A recent case on ‘property trading’ has been won by taxpayers, but longer term, HMRC may be secretly cheering their own defeat because of the possible arguments it may give them on other future cases.
The case of Albermarle 4 relates to the classic dilemma of property dealing. Is it a trading transaction, taxable as income? Or is it a deal on capital/investment account to be dealt with under the capital gains tax regime? In many cases the facts point clearly one way or the other, but often, particularly where people have interests in a number of properties it can be unclear whether they are buying to hold, or buying to sell – especially as, for the right offer, virtually all commercial assets are for sale anyway.
The judgement in Albermarle 4 suggests that the decision was very finely balanced, with the taxpayer just about convincing the First Tier Tribunal that they intended to sell the properties on and trade them, rather than hold them long term. This meant that the resulting losses could be set against other income, producing a significant tax saving. This was despite the fact that the properties were shown as fixed assets on the balance sheet, rather than trading stock for resale which would have been a more conventional accounting treatment.
HMRC also lost on a subsidiary technical point on their powers which held that making an amendment to a partnership return to cancel a loss (which they purported to do) was not the same as making a ‘discovery assessment’ so they were ‘out of time’ in any event in terms of adjusting the earliest year of the enquiry into the taxpayers losses.
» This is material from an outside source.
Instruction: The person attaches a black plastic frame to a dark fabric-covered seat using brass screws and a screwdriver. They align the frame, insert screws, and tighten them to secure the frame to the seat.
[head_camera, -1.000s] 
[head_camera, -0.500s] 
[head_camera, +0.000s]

Again this shows the importance of understanding properly which powers HMRC are purporting to use when they seek to make adjustments to a taxpayers self assessment. The rules are complex but do not give HMRC carte blanche to make amendments, especially outside the normal enquiry window. This is likely to be an important taxpayer defence in future, where stretched HMRC resources attempt to widen enquiries into more than 1 year. So far the courts seem to be willing to try to strike a balance between allowing HMRC powers to investigate whilst also protecting taxpayers by giving them the certainty regarding earlier years they were promised when self assessment was first introduced.